You may be told by a Congolese mother that her child definitely speaks French because that language has higher status. Yet, when you get a European French speaker to do a first language interview, the child doesn’t seem to understand continental French; however, she responds to the Lingala/French dialect spoken by one of your 6th Formers. Is the conclusion that the child has a learning disorder in her home language?

In a community where code-switching (the mixing of home language and English) is the norm, does a child who cannot code-switch according to social situation have a pragmatic disorder? Or is the code-switching itself judged as a lower form of language literacy? Language competence needs continuous contextualisation to be ‘read’ correctly.

Cline and Frederickson assert that an overview of a child’s language competences in the various realms of use needs to be fully explored before suspecting that a child may have a special and not an additional need. Part of this is the interrogation of family members and classroom teachers, using a structured set of questions.

To this end, they mention the Pragmatics Profile of Everyday Communication Skills in Children (Dewart and Summers 1995).

This has separate sections concerning:

  • A range of communicative functions that children may express, such as requests for an object or for information;
  • The way they react and respond to communication from others;
  • The way they interact with other people and participate in conversation;
  • The way their communication varies depending on context.

This assessment has a detailed manual that explains how to use it with bilingual pupils and where its construct validity with that cohort lies.

Know Your Students

‘Know your students’. We have all heard that as teachers and it certainly contributes to a great classroom experience where students’ strengths are built upon and weaknesses are accommodated. But for a bilingual pupil, it is superlative to properly contextualise that student’s abilities. It may be the difference between an EAL child that acclimates, catches up and excels or one who is stuck in the bottom classes perceived to have a special need and falling ever further behind.

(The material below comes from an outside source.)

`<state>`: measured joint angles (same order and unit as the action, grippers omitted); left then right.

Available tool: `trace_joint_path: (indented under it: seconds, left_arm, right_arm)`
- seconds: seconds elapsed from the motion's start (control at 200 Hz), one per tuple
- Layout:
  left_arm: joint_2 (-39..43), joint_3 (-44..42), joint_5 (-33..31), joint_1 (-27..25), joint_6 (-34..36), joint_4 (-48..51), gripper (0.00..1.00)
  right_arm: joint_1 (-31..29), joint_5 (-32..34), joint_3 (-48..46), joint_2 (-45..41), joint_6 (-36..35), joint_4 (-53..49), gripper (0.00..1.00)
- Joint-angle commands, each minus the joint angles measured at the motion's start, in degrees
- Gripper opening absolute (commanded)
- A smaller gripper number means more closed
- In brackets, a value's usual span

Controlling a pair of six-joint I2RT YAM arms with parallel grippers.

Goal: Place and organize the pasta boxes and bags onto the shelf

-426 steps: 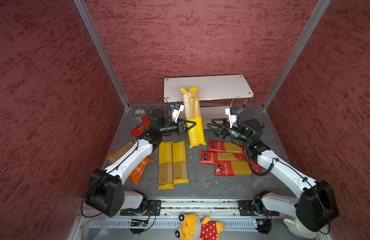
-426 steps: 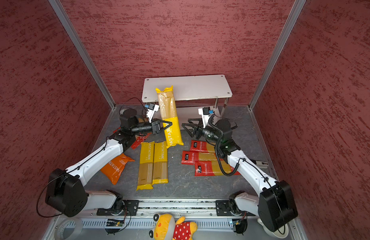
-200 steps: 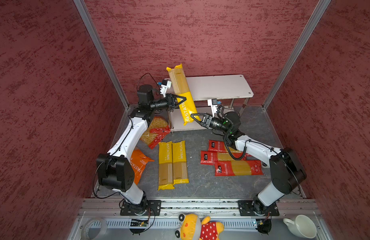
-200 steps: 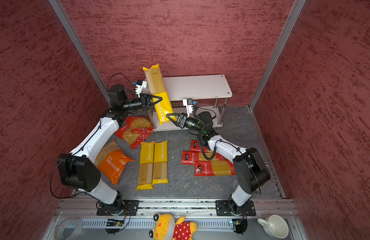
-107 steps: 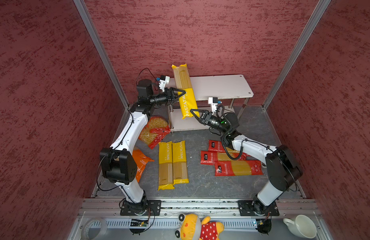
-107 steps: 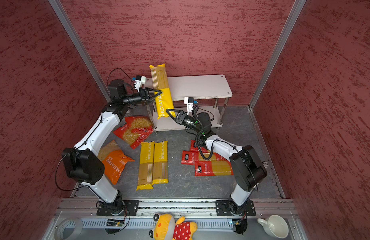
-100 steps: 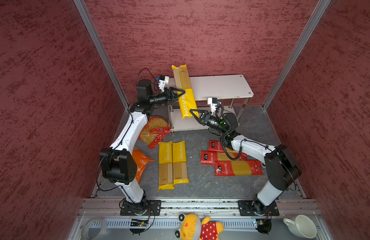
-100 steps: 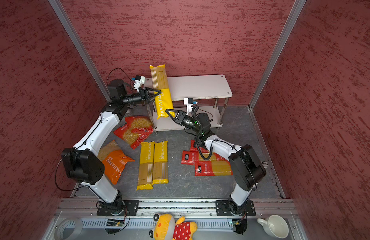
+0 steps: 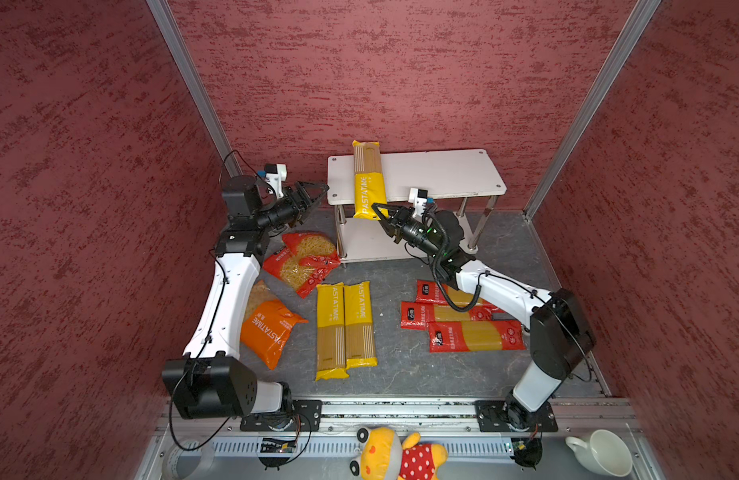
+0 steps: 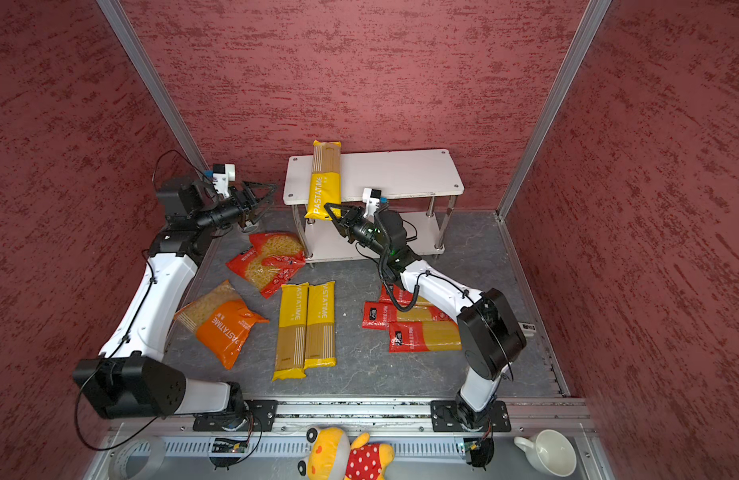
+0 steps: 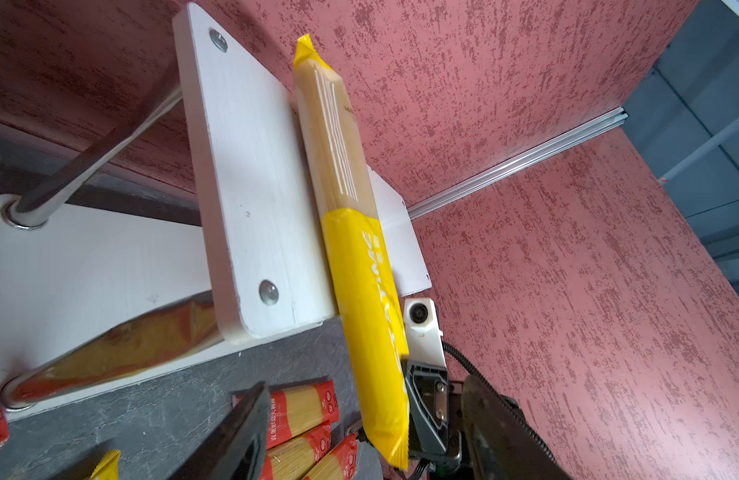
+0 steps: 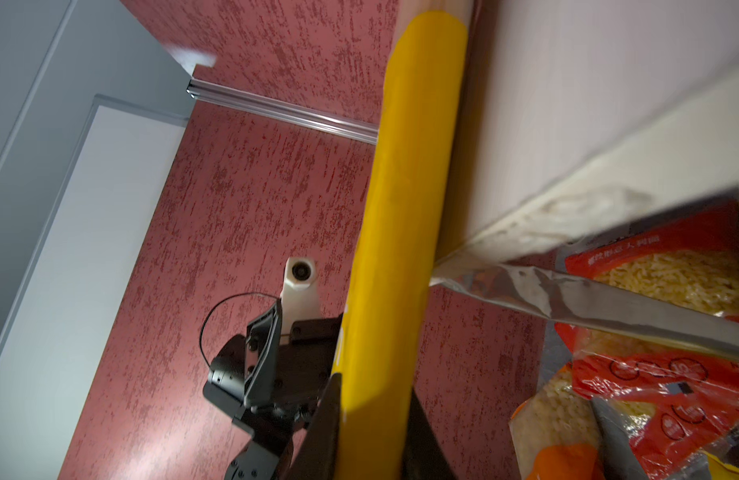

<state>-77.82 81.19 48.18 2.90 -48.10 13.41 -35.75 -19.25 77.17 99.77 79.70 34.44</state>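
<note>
One yellow PASTATIME pack point(image 9: 367, 183) point(image 10: 324, 183) lies across the left part of the shelf's point(image 9: 442, 174) point(image 10: 401, 174) top board. Its near end overhangs the front edge. My right gripper point(image 9: 378, 210) point(image 12: 374, 424) is shut on that overhanging end, just in front of the shelf. Left of the shelf's corner, my left gripper point(image 9: 320, 195) stands open and apart from the pack, with nothing between its fingers point(image 11: 243, 428). On the floor lie two more yellow packs point(image 9: 345, 328), three red spaghetti packs point(image 9: 463, 320), overlapping red short-pasta bags point(image 9: 305, 262) and an orange bag point(image 9: 272, 328).
The red bags lie against the shelf's left front leg point(image 9: 341, 232). A plush toy in a red dotted dress point(image 9: 395, 455) and a white cup point(image 9: 600, 453) sit beyond the front rail. Red walls close in the back and both sides.
The left gripper opened, let go of the yellow pack and drew back to the left. The pack came down from a tilt onto the top board. The right gripper closed on its near end.
</note>
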Motion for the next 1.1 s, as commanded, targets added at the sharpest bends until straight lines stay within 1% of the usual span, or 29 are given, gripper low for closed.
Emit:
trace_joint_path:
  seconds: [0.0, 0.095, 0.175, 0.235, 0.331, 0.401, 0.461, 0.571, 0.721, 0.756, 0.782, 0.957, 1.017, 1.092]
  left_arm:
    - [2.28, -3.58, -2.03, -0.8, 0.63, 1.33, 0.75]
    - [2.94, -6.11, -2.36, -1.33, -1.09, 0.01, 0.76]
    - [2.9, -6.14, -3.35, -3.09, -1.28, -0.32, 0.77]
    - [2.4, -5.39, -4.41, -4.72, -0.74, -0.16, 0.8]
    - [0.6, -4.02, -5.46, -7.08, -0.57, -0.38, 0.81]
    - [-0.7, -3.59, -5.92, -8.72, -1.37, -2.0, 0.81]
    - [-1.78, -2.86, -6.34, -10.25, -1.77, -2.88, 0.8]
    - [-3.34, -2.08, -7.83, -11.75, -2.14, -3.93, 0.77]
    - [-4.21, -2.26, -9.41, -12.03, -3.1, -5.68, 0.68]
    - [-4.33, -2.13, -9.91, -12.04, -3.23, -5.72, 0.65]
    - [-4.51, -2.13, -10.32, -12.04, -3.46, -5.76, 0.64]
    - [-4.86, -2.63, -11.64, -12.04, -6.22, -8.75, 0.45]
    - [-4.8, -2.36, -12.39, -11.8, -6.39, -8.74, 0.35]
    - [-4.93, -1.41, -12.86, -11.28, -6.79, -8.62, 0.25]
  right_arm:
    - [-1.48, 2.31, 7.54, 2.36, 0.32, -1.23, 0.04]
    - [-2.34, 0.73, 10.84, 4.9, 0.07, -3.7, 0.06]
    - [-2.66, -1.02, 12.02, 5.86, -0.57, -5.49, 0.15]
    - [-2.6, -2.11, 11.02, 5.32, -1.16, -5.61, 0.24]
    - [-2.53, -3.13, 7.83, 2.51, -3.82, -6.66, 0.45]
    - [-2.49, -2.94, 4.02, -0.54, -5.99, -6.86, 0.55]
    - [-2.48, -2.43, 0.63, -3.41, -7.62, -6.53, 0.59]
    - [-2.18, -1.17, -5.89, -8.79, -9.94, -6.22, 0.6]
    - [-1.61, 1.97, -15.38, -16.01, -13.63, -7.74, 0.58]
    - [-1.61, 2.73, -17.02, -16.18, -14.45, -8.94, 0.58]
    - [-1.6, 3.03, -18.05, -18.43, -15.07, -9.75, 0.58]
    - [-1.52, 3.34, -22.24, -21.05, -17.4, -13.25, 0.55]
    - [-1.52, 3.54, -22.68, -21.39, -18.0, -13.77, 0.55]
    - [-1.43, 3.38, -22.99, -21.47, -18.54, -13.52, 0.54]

Note I have not outlined the definite steps needed to diagnose a child, but have given you some contexts to think through before alerting the SEND department that a student may have more than a language need. Because even if you do alert them, they may not have access to an NHS professional that can apply a medical assessment. It may be a question of accumulating observational and contextualised evidence and building a case for access to those scarce resources. Conversely, it may be using that evidence to get the EAL pupil OFF their SEND radar when that student has been too quickly judged as diverging from a broadly normal acquisition path.

The more you know about a pupil’s communicative competences in their various contexts, their history and cultural/language background, the better you will be able to see any deficiencies in context and to differentiate delay from divergence.